Mon Oncle

  • Jacques Tati: Monsieur Hulot
  • Adrienne Servantie: Madame Arpel
  • Jean -Pierre Zola: Charles Arpel
  • Alain Bécourt: Gerard Arpel

My uncle ( Original title: Mon oncle ). 's A French comedy film directed by Jacques Tati in 1958 Tati embodied in this satire, which caricatured the sterile and automated modern world, according to The Mr. Hulot's Holiday for the second time the clumsy outsider Monsieur Hulot. My uncle was largest to Tati's success; the film won the 1958 Special Jury Prize at the International Film Festival in Cannes, and a year later the Academy Award for Best Foreign Language Film.

Premiere date was for the Federal Republic of Germany on 23 June 1959 for the German Democratic Republic on 23 February 1962.

Action

The nine- year-old boy Gérard lives with his parents in a modern house in a new development. His father is a general manager of a plastics factory, his mother takes care devoted to the automated clinically clean household. The however, for its inhabitants has some pitfalls: Thus said the Lord of the house is once imprisoned by his dachshund who operates with his wagging tail when receiving the light barrier for the garage door. Jim's best friend is his uncle, Monsieur Hulot, who lives in an old house nested. Hulot brings Gérard regularly from school and take him to a group of playmates. This organize inter alia, regularly to bring a betting game, where it comes passers at the right moment by blowing the whistle to the head contact and collision with a streetlight. After these trips with his uncle Gérard is regularly so polluted that touches his mother at the reception in their apartment only with sterile rubber gloves and pointed fingers and directly poses with clothes under the shower.

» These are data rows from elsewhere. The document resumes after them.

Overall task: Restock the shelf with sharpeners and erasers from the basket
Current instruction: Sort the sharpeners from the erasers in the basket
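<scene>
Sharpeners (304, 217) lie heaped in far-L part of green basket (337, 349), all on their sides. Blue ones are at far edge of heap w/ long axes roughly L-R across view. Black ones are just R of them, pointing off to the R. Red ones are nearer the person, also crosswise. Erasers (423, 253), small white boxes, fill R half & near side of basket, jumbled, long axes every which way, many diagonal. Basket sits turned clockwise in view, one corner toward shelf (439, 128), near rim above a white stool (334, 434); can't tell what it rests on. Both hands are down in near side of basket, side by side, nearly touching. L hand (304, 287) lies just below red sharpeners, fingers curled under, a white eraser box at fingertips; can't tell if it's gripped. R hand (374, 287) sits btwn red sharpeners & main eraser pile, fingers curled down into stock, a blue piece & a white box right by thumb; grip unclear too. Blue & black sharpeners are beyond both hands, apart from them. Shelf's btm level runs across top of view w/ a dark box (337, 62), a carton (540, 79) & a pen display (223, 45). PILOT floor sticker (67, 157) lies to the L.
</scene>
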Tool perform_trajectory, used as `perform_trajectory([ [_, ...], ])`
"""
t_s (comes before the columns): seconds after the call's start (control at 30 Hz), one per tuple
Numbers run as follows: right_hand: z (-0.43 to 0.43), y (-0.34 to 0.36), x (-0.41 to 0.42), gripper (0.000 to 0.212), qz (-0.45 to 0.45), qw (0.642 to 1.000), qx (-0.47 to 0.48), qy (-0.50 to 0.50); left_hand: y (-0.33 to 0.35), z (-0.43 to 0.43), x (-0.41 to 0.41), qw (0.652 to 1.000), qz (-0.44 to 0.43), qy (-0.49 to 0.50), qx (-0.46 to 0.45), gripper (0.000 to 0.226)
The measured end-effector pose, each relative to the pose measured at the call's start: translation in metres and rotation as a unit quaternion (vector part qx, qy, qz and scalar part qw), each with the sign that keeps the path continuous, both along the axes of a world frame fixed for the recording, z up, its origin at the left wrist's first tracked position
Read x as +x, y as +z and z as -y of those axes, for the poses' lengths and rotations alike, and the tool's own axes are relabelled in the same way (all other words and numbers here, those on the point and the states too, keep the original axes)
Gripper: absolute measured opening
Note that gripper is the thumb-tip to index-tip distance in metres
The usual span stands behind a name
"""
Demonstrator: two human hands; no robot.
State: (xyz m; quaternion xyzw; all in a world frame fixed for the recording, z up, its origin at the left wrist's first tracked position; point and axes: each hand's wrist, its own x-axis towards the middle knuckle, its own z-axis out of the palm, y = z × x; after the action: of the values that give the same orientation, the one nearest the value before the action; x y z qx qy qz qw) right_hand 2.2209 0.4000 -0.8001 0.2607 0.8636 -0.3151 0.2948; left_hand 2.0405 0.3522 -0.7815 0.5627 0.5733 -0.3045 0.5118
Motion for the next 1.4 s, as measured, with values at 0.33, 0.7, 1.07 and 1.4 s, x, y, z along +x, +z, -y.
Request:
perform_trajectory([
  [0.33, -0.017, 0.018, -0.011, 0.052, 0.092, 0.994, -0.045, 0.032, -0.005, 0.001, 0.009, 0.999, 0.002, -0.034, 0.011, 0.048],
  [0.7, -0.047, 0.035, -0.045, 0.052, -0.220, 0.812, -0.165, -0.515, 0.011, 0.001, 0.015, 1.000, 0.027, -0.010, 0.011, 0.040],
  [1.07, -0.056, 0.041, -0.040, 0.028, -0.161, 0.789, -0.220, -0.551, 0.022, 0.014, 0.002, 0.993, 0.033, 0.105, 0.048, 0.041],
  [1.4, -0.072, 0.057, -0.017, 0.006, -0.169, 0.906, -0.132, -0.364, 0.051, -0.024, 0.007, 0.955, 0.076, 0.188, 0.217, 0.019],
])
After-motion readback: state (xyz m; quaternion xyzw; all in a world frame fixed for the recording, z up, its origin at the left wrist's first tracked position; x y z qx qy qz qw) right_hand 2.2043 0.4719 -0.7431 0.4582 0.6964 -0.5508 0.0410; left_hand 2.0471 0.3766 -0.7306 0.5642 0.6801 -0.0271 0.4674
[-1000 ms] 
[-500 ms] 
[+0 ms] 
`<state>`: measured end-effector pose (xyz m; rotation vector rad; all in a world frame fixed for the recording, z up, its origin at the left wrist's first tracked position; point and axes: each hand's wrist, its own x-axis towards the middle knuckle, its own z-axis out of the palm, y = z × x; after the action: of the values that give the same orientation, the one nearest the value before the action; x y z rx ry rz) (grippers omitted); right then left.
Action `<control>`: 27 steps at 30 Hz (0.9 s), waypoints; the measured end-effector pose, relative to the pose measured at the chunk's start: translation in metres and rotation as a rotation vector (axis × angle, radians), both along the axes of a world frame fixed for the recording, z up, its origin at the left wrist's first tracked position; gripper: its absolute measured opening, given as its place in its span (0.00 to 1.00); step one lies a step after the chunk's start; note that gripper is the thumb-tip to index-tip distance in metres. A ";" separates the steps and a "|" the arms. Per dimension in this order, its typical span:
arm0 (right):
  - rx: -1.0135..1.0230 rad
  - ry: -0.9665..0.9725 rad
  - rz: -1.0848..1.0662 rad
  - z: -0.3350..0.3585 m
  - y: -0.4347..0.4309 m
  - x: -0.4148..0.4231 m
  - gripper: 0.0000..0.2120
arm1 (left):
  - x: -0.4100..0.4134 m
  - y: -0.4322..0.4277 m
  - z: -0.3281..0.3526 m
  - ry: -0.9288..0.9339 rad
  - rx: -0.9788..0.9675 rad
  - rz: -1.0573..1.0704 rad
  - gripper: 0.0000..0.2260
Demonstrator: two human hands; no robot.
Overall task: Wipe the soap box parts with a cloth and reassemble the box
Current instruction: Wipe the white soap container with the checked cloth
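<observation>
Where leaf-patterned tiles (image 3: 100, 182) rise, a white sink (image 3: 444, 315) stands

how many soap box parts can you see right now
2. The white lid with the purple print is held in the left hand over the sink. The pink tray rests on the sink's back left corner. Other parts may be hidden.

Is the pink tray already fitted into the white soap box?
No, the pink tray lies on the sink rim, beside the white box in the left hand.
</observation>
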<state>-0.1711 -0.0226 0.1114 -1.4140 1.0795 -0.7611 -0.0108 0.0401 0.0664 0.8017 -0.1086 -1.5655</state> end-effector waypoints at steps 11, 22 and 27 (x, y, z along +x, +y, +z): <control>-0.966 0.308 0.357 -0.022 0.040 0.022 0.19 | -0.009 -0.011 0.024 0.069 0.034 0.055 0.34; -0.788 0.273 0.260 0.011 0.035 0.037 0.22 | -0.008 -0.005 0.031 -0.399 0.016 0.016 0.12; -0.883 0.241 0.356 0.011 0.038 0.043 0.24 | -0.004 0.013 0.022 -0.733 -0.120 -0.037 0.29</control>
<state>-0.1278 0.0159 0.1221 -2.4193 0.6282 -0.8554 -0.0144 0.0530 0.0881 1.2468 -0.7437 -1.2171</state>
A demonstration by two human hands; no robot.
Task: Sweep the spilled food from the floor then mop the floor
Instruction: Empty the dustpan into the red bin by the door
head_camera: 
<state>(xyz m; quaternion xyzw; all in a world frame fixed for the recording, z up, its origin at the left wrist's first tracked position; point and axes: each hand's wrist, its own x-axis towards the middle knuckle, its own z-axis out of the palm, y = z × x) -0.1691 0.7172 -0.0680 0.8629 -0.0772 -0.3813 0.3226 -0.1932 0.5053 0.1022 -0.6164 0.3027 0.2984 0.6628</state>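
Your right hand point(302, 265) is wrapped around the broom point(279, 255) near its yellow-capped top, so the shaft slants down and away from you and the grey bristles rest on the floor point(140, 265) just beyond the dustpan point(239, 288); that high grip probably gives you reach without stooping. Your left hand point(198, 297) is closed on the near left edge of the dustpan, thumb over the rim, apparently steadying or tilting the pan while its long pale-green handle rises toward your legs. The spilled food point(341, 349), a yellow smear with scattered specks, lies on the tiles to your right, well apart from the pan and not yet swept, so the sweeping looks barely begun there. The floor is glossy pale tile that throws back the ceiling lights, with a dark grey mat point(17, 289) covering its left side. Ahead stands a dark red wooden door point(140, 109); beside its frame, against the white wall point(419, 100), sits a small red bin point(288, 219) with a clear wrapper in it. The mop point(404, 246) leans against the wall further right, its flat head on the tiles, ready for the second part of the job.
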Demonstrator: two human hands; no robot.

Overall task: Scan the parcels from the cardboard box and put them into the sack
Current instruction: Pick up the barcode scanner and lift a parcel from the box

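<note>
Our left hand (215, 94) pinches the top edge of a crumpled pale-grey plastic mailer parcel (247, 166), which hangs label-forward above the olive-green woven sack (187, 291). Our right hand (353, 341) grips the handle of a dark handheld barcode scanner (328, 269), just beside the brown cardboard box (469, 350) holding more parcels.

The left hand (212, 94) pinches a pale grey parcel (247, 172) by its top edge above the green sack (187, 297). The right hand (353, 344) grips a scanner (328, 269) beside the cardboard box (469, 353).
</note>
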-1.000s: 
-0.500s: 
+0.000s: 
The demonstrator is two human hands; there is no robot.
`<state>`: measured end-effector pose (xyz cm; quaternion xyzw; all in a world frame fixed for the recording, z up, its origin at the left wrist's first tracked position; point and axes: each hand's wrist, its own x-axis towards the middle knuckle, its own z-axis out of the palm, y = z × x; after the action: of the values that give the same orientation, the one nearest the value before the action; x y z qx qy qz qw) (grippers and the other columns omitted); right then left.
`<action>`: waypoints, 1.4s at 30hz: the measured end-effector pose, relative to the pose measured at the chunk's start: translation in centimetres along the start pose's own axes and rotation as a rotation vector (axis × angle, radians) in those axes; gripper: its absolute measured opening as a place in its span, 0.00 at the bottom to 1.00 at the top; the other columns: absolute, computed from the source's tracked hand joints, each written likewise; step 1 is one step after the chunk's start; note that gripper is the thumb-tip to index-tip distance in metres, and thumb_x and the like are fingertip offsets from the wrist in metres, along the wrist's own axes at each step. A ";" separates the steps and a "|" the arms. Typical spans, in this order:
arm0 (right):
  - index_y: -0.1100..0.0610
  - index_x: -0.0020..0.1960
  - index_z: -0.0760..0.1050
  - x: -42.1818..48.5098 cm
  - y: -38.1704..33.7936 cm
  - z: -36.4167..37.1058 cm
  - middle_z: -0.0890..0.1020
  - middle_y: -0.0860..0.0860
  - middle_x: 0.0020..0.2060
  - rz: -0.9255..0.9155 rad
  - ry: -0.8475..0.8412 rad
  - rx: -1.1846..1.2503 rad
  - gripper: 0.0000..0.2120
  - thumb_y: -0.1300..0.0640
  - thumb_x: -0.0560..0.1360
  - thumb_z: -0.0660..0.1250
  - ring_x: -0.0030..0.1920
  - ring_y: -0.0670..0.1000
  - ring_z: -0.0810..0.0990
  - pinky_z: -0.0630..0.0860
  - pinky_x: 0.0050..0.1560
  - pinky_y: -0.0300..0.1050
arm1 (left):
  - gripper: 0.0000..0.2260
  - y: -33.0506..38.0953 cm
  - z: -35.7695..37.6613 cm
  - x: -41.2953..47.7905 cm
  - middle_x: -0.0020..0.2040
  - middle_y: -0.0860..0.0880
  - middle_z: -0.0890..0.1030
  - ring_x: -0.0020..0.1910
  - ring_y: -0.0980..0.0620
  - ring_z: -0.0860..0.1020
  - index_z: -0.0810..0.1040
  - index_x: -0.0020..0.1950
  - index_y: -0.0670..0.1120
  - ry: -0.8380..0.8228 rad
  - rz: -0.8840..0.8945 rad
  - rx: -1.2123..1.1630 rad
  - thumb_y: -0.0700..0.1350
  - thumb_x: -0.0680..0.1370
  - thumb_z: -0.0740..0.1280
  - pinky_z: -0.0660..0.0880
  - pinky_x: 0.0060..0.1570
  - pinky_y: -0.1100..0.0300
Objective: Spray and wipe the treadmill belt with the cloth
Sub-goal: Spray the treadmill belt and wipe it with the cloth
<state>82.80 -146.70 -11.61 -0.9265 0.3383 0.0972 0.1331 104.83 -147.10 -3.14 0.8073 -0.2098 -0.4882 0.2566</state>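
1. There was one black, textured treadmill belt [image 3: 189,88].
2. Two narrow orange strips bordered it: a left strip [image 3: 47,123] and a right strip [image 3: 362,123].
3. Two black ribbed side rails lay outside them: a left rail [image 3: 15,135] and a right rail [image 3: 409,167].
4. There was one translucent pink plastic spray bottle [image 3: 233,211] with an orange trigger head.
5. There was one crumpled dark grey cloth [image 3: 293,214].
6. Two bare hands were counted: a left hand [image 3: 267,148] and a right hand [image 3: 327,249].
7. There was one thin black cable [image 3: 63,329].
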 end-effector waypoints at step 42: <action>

Hulot's sister worries about her brother and the bad influence he exerts on Gérard. She wants to set him up with her ​​neighbor, and therefore organized a party at her house. Hulot, who is regularly at loggerheads with the technique, but inadvertently causes chaos and bursts the party. Even the attempt to give a job in Monsieur Hulot Arpels company fails; sausage -like structures are produced instead of rubber hoses through carelessness Hulot.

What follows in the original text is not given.